_EXERCISE INSTRUCTIONS:_ Among the lines of the records, please find those that contain the word "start" and copy them.

** Opening SUPPLIED MATERIAL block **

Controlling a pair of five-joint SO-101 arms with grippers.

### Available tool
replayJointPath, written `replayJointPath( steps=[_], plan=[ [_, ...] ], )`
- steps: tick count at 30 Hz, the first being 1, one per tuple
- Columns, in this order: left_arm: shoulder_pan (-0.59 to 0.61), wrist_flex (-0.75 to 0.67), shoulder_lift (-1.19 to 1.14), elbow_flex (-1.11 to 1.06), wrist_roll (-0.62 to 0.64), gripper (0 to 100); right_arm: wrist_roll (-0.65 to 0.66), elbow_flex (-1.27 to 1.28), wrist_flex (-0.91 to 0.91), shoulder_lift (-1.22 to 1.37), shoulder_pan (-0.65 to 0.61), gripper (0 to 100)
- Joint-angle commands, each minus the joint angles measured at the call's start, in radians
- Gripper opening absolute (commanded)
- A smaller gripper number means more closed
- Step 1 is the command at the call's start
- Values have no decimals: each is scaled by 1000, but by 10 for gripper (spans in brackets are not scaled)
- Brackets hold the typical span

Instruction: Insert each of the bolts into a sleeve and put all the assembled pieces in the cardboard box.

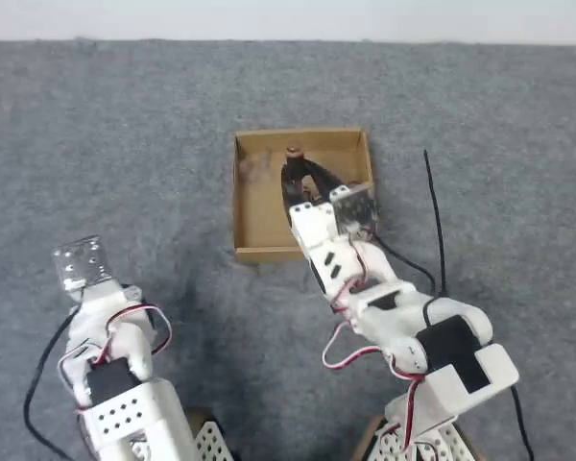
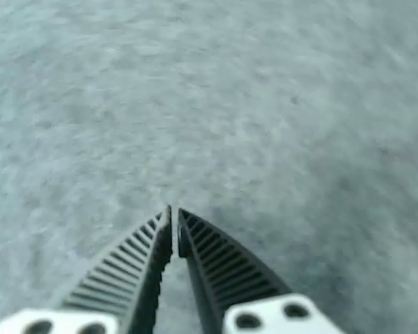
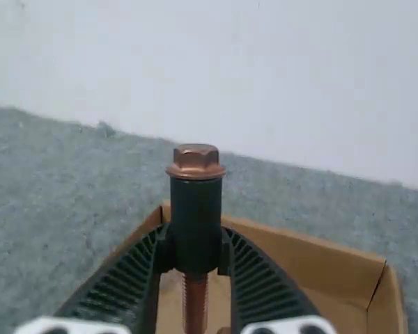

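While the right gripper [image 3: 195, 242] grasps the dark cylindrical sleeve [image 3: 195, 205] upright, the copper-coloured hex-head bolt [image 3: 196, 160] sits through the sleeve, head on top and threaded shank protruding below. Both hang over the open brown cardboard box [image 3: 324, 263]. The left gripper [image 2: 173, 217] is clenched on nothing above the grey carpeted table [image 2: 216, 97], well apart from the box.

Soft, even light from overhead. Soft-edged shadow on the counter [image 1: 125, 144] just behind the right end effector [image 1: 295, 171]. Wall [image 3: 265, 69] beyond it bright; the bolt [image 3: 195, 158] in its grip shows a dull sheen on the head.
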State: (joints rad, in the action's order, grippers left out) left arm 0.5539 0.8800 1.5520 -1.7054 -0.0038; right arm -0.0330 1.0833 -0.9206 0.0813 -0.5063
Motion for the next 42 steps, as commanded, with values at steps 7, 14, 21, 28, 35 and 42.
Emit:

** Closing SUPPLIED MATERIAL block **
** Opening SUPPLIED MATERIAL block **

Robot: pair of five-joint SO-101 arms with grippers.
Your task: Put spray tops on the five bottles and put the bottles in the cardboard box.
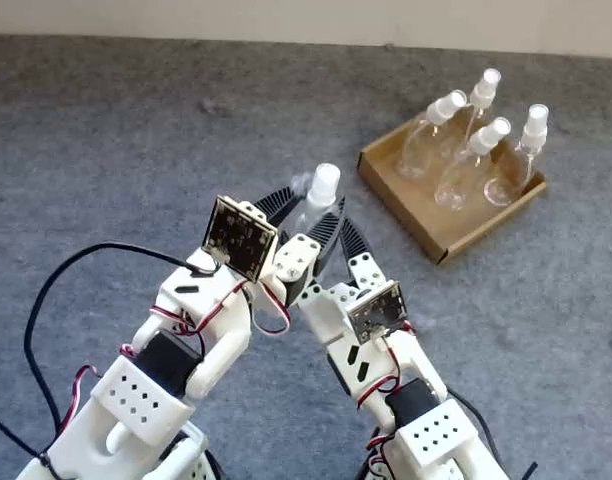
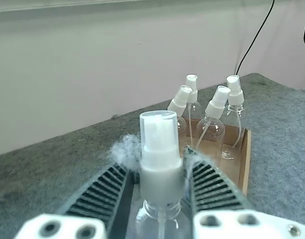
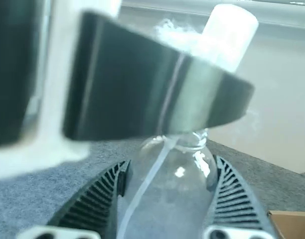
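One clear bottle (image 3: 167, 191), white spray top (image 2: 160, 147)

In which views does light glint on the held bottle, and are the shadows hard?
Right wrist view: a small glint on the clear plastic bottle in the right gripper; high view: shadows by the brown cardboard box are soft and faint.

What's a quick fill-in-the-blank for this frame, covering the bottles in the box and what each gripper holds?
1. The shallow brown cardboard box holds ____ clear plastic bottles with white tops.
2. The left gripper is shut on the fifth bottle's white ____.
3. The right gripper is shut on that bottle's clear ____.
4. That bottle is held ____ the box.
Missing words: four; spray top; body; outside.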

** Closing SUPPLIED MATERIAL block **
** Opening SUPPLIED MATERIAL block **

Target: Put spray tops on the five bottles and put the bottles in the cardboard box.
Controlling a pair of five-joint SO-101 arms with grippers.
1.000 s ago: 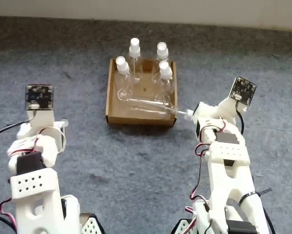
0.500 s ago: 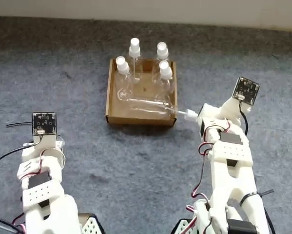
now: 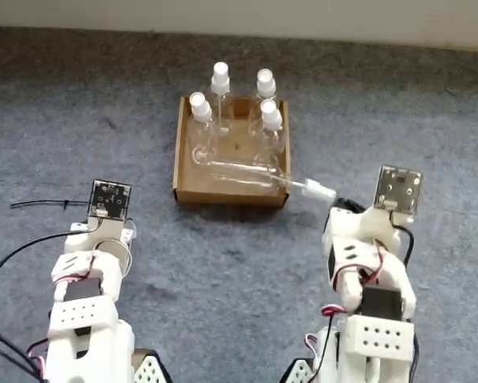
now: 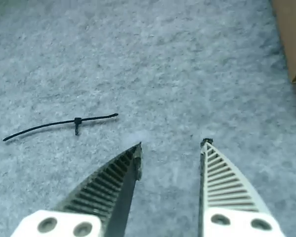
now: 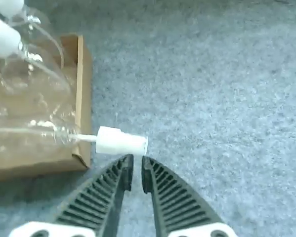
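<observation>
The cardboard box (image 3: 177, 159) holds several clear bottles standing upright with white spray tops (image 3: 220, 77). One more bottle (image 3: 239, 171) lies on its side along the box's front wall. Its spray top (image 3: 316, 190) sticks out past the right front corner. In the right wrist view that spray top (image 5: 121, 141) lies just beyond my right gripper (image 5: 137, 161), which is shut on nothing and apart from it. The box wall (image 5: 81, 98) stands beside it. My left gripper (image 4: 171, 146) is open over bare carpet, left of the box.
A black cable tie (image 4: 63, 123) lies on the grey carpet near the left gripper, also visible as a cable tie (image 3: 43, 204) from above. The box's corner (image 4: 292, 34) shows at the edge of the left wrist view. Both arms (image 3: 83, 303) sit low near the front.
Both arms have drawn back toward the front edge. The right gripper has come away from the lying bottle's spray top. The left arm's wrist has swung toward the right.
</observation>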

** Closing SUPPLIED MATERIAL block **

_RESPONSE BOX:_
- Joint-angle commands, each minus the joint angles measured at the call's start, in radians
- Step 1 is the command at the call's start

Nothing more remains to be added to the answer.